Build with me

Visualizing the Air we Share

By Dan McCarey

Most of the time, the things that are most dangerous to us are the hardest to see. Air pollution is one of those things — invisible, diffuse, always moving. It shapes our health and our climate, but unless you’re standing next to a smokestack, you don’t really see where it comes from or how it spreads.

plumes map

What’s a plume?

In simple terms, a plume is a cloud of pollutants released into the air. When a power plant, refinery, or factory emits fine particulate matter (PM2.5), that pollution doesn’t just hang around the smokestack. It disperses into the atmosphere, shaped by wind, weather, and terrain, drifting into nearby towns and cities.

Plumes are how emissions become exposure. They’re the bridge between a single source and the people downwind.

The challenge of showing the invisible

One of the big challenges of working on Climate TRACE’s data is that it’s inherently abstract. We know the numbers: tons of CO2, kilograms of particulates, gigawatts of energy. But numbers alone don’t communicate the human impact.

Plumes are tricky to show because they’re not static. They expand, fade, and shift direction with the wind. Representing that motion in a way that’s both scientifically grounded and visually legible is the hard part. Too subtle, and it looks like nothing’s happening. Too heavy-handed, and it stops feeling like data.

plumes map

Building the plume map

Climate TRACE — cofounded by Al Gore — is the project owner behind this work. The coalition brings together more than a dozen organizations, including the one I work with, Earth Genome. My role has been building the interactive visualization that makes the data explorable.

To generate the plumes themselves, we partnered with researchers at Carnegie Mellon University (CMU). They used the HYSPLIT atmospheric dispersion model to simulate how pollutants spread from individual facilities, producing the raw data for where emissions go, how they evolve in the atmosphere, and which populations they reach.
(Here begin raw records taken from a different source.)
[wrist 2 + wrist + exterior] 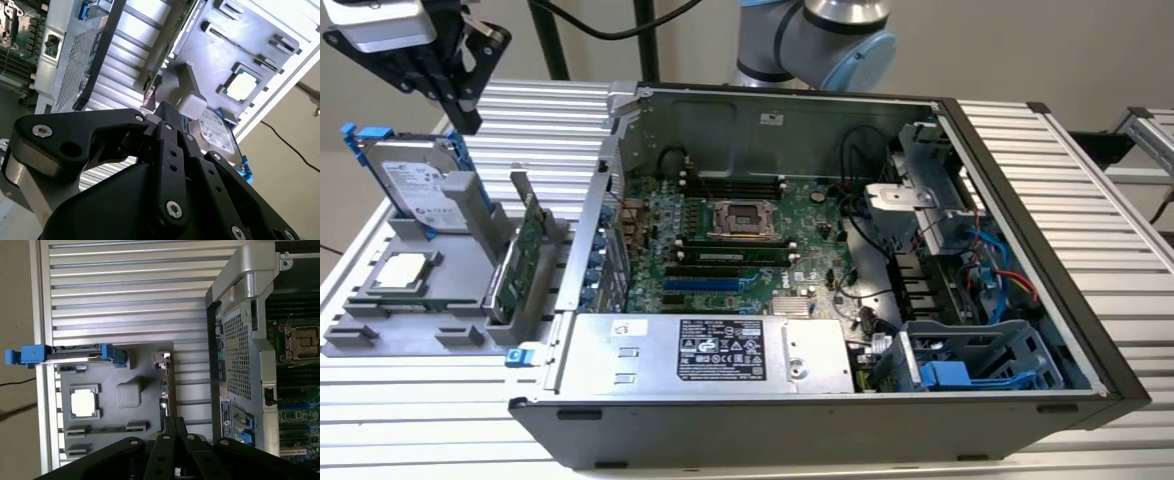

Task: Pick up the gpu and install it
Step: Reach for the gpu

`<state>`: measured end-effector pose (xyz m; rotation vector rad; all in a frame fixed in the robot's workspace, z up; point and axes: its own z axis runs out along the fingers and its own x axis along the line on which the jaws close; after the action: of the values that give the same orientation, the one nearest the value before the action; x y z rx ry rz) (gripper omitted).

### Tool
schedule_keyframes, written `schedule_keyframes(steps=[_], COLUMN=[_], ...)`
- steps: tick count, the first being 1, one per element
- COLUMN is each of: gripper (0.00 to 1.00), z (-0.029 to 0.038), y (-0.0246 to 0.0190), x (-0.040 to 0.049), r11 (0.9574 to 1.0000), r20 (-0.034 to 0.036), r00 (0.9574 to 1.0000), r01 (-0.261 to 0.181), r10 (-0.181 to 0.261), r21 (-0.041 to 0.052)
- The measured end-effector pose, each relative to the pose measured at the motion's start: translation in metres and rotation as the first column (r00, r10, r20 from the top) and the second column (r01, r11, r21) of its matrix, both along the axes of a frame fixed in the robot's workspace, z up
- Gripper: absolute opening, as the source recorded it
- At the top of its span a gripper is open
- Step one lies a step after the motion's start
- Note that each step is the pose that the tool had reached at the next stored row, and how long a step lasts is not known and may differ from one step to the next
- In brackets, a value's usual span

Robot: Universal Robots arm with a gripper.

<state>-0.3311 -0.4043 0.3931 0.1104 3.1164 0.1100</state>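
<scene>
The gpu [520,262] stands on edge in a slot of the grey parts holder [400,338], left of the open computer case in the exterior view. Its green board faces the case. In both wrist views it shows edge-on: the gpu [165,385] just beyond the fingertips, and the gpu [167,52] as a thin green strip. My gripper [464,118] hangs high over the holder's far end, well above the card and touching nothing. Its black fingers [172,426] are shut together and hold nothing; the same goes for the gripper [162,114] seen from behind.
On the holder, a silver hard drive [420,185] with blue tabs stands upright and a square processor chip [403,271] lies flat. The open case [761,140] shows the motherboard [734,250] with blue slots [707,285]. Its metal wall [240,355] rises close beside the holder.
</scene>
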Motion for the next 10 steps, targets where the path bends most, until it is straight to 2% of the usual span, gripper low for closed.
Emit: schedule_keyframes(steps=[5,10], gripper=[0.00,0.00], z=[0.0000,0.0000], y=[-0.0032,-0.0095], x=[-0.0019,-0.0026], r11=[1.0000,1.0000], r20=[0.0000,0.0000], r00=[1.0000,1.0000], r01=[0.000,-0.001], r10=[0.000,0.001], r21=[0.0002,0.0009])
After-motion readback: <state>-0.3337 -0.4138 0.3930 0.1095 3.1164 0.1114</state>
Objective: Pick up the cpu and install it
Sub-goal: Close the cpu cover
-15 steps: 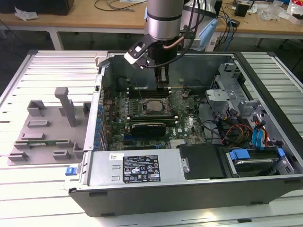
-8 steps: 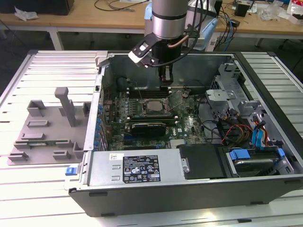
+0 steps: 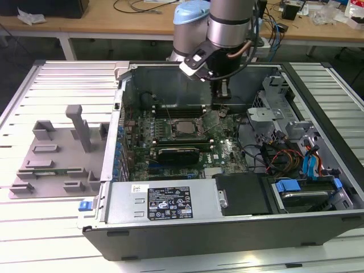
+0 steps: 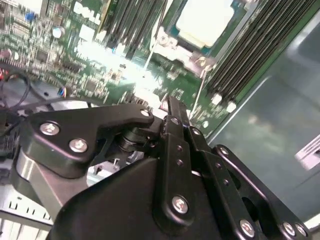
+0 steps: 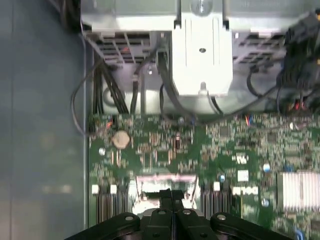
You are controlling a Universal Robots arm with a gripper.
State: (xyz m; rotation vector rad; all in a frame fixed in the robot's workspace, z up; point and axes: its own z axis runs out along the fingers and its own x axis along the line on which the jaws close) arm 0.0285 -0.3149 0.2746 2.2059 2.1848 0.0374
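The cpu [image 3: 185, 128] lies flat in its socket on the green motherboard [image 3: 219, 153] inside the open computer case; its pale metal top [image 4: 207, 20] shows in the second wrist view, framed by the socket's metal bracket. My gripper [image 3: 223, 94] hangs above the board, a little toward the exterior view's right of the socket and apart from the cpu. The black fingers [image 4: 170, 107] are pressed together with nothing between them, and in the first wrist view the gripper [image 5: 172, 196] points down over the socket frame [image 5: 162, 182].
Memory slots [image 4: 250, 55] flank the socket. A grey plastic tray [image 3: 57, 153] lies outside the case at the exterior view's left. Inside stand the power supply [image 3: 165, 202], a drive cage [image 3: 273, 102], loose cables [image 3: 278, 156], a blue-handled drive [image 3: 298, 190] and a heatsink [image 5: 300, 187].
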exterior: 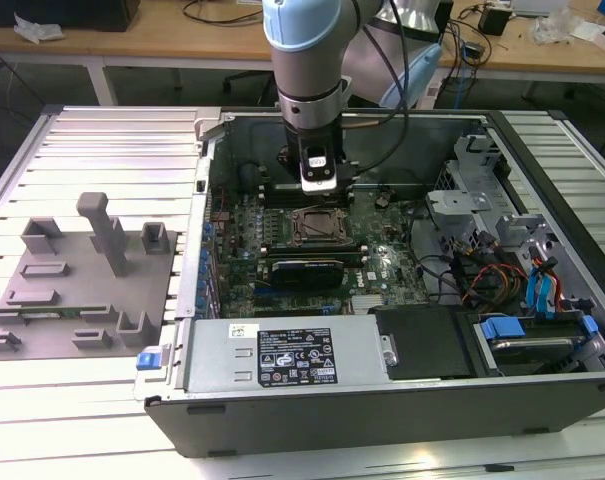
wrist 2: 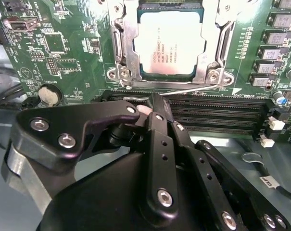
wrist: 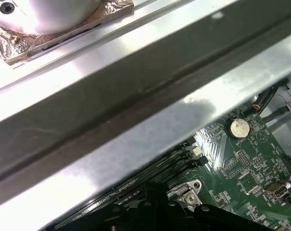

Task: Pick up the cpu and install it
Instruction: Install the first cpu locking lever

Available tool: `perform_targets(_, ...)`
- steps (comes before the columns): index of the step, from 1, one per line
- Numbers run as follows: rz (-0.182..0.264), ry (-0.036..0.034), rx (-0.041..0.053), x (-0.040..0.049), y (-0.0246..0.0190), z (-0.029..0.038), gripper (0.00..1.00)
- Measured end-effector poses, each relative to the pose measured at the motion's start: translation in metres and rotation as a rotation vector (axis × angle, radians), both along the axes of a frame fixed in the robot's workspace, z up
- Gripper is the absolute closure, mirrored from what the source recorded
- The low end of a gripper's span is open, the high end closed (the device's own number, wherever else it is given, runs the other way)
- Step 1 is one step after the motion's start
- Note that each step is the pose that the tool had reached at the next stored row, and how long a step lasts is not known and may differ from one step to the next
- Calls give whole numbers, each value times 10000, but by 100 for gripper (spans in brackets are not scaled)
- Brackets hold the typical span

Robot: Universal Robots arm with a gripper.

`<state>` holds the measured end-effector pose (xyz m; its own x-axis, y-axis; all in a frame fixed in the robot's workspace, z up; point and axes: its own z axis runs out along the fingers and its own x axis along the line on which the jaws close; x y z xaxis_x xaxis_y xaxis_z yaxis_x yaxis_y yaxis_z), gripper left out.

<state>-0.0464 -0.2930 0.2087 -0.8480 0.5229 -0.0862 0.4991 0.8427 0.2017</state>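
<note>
Hovering just beside the cpu already seated in its socket, our jaws' state we cannot tell; dropping could scrape the memory slots.

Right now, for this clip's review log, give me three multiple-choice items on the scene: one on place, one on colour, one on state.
1. Where is the cpu?
A. In the socket on the motherboard
B. On the grey fixture plate
C. On the power supply

2. What colour is the motherboard?
A. Red
B. Green
C. White

3. What does the gripper hold?
A. The cpu
B. A cable
C. Nothing visible

Answers:
1 A, the second wrist view shows the pale chip lying inside the socket's metal frame.
2 B, its surface is green in both wrist views.
3 C, the cpu sits apart from the gripper, which hangs over the memory slots.
</note>
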Motion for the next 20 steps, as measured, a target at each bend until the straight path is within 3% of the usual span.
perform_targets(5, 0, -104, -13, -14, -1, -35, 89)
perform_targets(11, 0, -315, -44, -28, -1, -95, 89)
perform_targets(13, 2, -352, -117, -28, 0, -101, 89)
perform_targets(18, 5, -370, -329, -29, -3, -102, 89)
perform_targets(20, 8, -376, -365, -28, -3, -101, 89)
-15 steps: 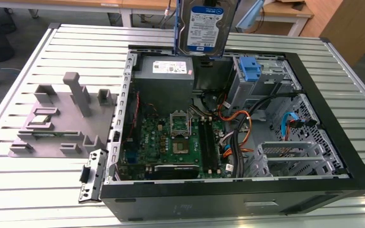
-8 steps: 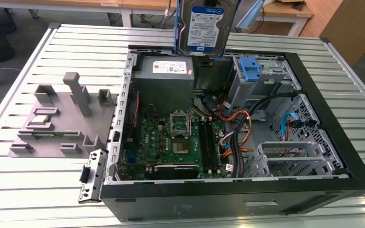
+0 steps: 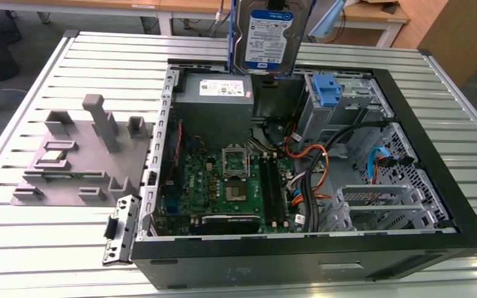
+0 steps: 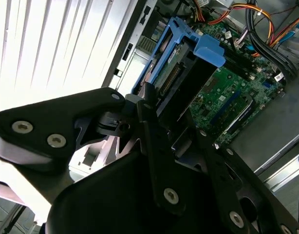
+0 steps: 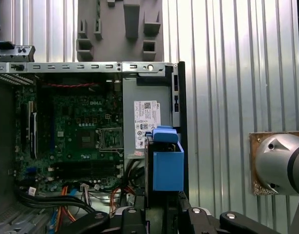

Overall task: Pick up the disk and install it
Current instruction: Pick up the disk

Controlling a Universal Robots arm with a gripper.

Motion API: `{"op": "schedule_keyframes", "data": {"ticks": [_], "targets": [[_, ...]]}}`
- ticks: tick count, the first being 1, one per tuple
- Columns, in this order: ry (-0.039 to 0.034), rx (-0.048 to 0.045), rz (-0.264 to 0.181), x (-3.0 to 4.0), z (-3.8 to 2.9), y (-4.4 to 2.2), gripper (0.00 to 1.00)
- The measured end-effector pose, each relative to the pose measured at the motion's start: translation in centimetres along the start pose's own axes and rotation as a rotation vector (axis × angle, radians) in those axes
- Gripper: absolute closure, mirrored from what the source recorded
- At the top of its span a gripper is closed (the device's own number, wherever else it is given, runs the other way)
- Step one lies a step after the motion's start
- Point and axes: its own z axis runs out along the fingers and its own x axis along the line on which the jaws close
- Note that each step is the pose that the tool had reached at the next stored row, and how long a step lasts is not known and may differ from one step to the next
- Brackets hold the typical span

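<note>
The disk (image 3: 268, 37), a silver drive with a white-and-blue label and blue rails, hangs upright above the back of the open computer case (image 3: 437, 205), over the grey power-supply box (image 3: 213, 93). In the second wrist view my gripper (image 4: 171, 122) is shut on the disk (image 4: 176, 78), with one black finger on each side of it. In the first wrist view the blue rail end of the disk (image 5: 168, 165) sticks out past my gripper (image 5: 164, 214), above the power supply's white label (image 5: 147, 122).
Inside the case lie the green motherboard (image 3: 230, 180), bundled cables (image 3: 322, 161) and a drive bay with a blue latch (image 3: 325, 90). A grey fixture block (image 3: 81, 155) and a loose bracket (image 3: 118, 230) sit on the slatted metal table (image 3: 56, 248) at the exterior view's left.
</note>
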Motion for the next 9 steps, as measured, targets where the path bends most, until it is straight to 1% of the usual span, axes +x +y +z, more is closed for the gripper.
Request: {"op": "schedule_keyframes", "data": {"ticks": [5, 7, 9], "targets": [[0.0, 0.0, 0.0, 0.15, -0.01, -0.01, 0.65], [0.0001, 0.0, 0.0, 0.42, -0.04, -0.02, 0.65], [0.0001, 0.0, 0.0, 0.44, -0.04, -0.02, 0.65]]}}
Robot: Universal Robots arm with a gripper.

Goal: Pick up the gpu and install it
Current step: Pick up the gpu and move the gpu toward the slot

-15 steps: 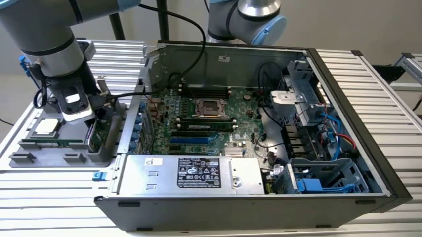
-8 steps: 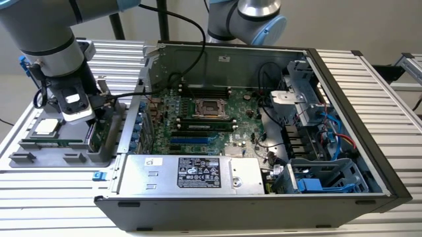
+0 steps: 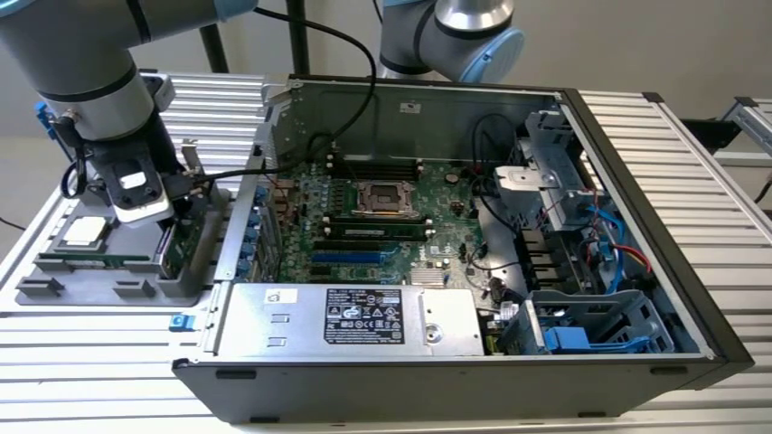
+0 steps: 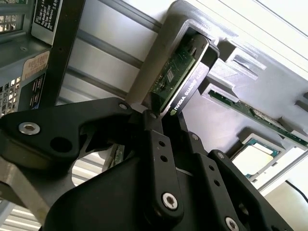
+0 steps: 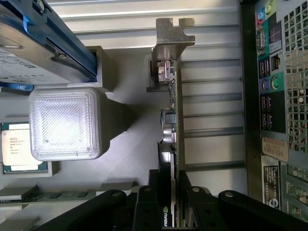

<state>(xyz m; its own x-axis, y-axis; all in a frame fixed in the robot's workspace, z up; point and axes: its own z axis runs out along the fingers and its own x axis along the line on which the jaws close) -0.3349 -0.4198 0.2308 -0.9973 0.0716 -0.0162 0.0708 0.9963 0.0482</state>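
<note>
Where the grey holder (image 3: 72,291) lies at the exterior view's left of the open computer case (image 3: 675,190), we list the gpu (image 3: 173,246) standing on edge in its slot. In the first wrist view we record the gripper (image 5: 175,195), jaws clenched on the card, one finger against each face, the silver bracket (image 5: 171,32) at the far end.

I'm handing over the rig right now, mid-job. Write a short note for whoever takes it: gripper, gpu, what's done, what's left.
Gripper: set over the gpu, straddling its edge; a firm grip can't be confirmed.
Gpu: standing on edge in the grey parts holder, at the exterior view's left, beside the open computer case.
Done: the arm has reached the card.
Left: the gpu is not yet lifted out of the holder and not yet on the motherboard.
</note>
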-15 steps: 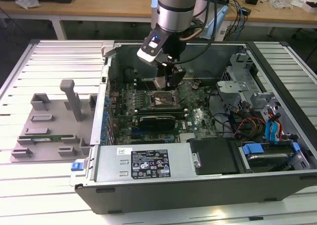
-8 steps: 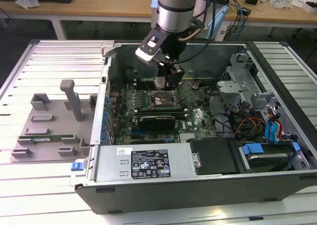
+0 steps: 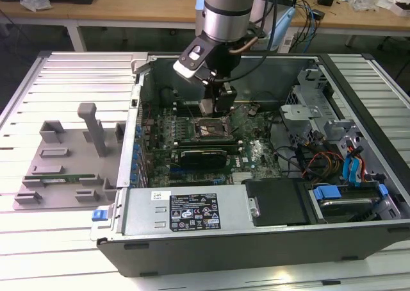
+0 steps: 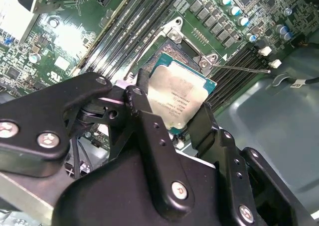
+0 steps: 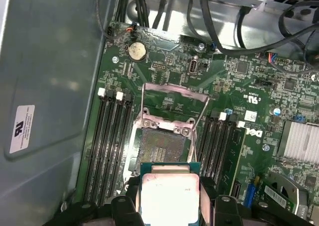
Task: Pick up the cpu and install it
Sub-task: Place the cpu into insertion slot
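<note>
The end effector [image 4: 172,109] is clenched on the cpu [image 4: 182,94], with a finger [image 4: 142,94] on each of two opposite edges and the metal top plate facing the wrist cameras. In the first wrist view the cpu hangs at the edge of the open socket [image 5: 162,146] on the green motherboard [image 5: 249,86], seemingly not yet touching it. The computer case [image 3: 359,240] lies open on the slatted surface [image 3: 64,79].

Lab: slatted metal bench [image 3: 70,79], open computer case [image 3: 256,240], cable-strewn desks [image 3: 128,9].

No readable print on the cpu [image 4: 182,99] (faint lines only) or white sticker [image 5: 22,128]
</note>
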Available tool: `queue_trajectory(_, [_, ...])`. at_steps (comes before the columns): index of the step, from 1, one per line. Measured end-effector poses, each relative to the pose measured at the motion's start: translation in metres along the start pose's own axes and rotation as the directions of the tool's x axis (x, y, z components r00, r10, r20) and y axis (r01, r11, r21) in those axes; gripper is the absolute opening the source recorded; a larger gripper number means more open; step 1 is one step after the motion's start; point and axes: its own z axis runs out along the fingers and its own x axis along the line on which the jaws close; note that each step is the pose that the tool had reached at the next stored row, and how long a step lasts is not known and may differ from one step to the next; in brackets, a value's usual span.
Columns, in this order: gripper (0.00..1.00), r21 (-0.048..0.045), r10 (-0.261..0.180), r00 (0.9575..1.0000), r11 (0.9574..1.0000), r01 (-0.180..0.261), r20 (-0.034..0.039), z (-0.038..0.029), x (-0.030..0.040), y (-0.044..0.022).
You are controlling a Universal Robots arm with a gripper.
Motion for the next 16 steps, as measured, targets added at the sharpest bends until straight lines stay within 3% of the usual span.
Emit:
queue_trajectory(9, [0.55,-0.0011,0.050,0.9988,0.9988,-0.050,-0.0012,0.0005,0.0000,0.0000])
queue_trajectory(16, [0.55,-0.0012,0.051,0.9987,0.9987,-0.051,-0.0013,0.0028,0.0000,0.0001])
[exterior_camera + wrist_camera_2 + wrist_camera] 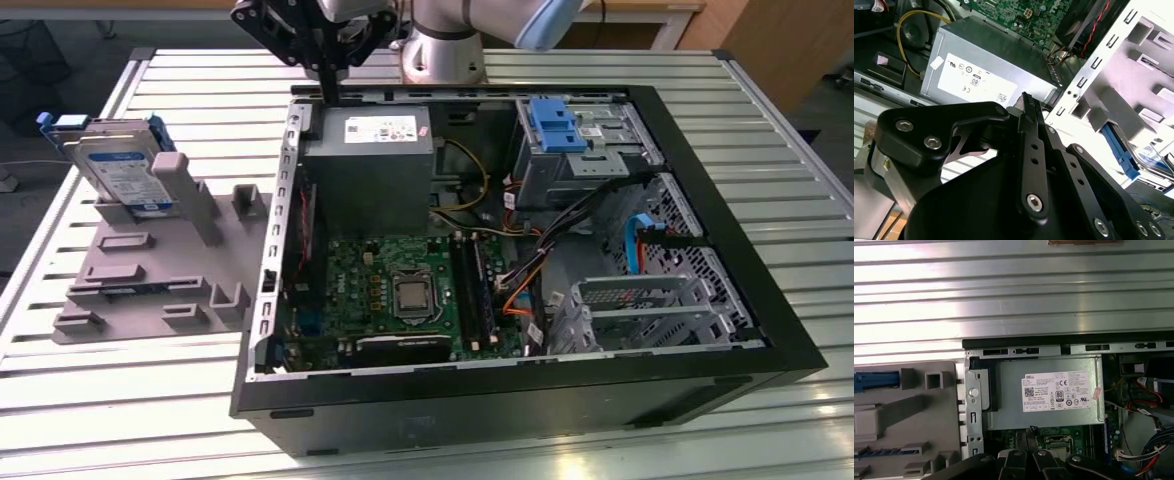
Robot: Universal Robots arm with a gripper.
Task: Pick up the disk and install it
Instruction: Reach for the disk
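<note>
Black linkage of the gripper (pixel 1026 100) sits closest to the lens in the second wrist view. Its fingers (pixel 1031 150) are pressed together with nothing between them. The gripper hangs over the rear wall of the computer case (pixel 507 400), just above the power-supply box (pixel 367 170).

The disk (pixel 118 172) stands upright in a grey holder (pixel 147 270) on the tabletop (pixel 200 70). It is outside the case, on the exterior view's left, and well apart from the gripper.

The step in hand looks like the reach for the disk. To do it well, the fingers should part before they descend. They should then close squarely across the drive's flat faces rather than on its blue carrier frame. A straight lift out of the holder's slot would probably avoid snagging.

As for writing, the power-supply box has a white sticker with a barcode, rows of fine print and round certification marks. The disk's white-and-blue label is too small to make out.
</note>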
This wasn’t new territory for CMU. They’ve been experimenting with ways to animate PM2.5 plumes for years, alongside a range of other experimental visualizations. At COP28 in 2023, Al Gore worked with CMU to produce animated plume demonstrations, which showed how far emissions can travel from individual sources. That experience drove the ambition to scale up this effort globally under the Climate TRACE banner.

The logic is simple but powerful: PM2.5 is not only a health hazard — it’s also a proxy for carbon pollution. If you eliminate the PM2.5 from burning fossil fuels, you also eliminate the CO₂ driving climate change. Al Gore emphasized this connection, and it has shaped Climate TRACE’s strategy to make plumes visible everywhere.

plumes map

For the Climate TRACE collaboration, CMU also worked with us directly on the visualization layer. Together, we iterated on a custom WebGL shader to animate the plumes so they would feel alive — drifting, pulsing, dissipating into the atmosphere in a way that matched the underlying science while remaining clear to the eye.

On my side at Earth Genome, I built the interactive framework using Next.js, React-Map-GL, and Deck.gl, integrating CMU’s plume data and shader work into a map interface. The data itself is served from Amazon S3 via CloudFront, each plume pre-calculated into a JSON file.

On the front end, the map cycles through key cities and major emitting facilities. When you zoom in, you can see individual plumes tied to assets: a cement plant in Chongqing, a refinery in Houston, a steel mill in India.

Why it matters

These visualizations aren’t just pretty animations. They’re a way of making the consequences of emissions impossible to ignore. A single facility’s plume can stretch across an entire metro area, exposing millions of people to unhealthy air.

plumes map

And by showing PM2.5 — both the immediate health risk and the climate proxy — the visualization connects two struggles often treated separately. Clean up the air we breathe today, and you’re also tackling the carbon pollution that threatens tomorrow.

Reflections on design

What I’ve learned working on plumes is that visualization is always a balance. On one side, there’s the scientific rigor: making sure what you show corresponds to real data. On the other side, there’s clarity: simplifying enough so that a viewer can instantly grasp what they’re seeing.

Working with CMU on the shader design was a great example of that balance — translating atmospheric science into visual motion that’s both accurate and legible. The right shade of gray or red, the right rate of fade — those are design decisions that carry weight. Get them right, and you can make the invisible visible.

Closing

For me, the plumes project is a reminder of why I do this kind of work. Maps and data visualizations aren’t just technical artifacts — they’re ways of shifting perspective. They help people see things that are otherwise hidden, and sometimes that’s the first step toward change.